### TRY IT
The response should consist of the data reproduced word for word.

### COLLECTED MATERIAL

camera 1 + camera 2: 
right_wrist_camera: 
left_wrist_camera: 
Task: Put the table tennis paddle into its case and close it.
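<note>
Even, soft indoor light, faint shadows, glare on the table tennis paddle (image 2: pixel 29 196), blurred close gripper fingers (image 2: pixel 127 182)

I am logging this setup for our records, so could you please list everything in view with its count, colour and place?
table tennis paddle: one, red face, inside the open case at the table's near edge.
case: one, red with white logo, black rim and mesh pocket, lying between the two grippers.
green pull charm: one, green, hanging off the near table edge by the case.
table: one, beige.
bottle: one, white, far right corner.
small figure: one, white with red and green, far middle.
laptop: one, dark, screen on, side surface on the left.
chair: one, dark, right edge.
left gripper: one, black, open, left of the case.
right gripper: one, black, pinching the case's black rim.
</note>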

### SOLUTION TO THIS PROBLEM
camera 1 + camera 2: 
right_wrist_camera: 
left_wrist_camera: 
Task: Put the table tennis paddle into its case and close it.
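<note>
Even, soft indoor light, faint shadows, glare on the table tennis paddle (image 2: pixel 29 196), blurred close gripper fingers (image 2: pixel 127 182)

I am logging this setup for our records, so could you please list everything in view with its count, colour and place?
table tennis paddle: one, red face, inside the open case at the table's near edge.
case: one, red with white logo, black rim and mesh pocket, lying between the two grippers.
green pull charm: one, green, hanging off the near table edge by the case.
table: one, beige.
bottle: one, white, far right corner.
small figure: one, white with red and green, far middle.
laptop: one, dark, screen on, side surface on the left.
chair: one, dark, right edge.
left gripper: one, black, open, left of the case.
right gripper: one, black, pinching the case's black rim.
</note>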

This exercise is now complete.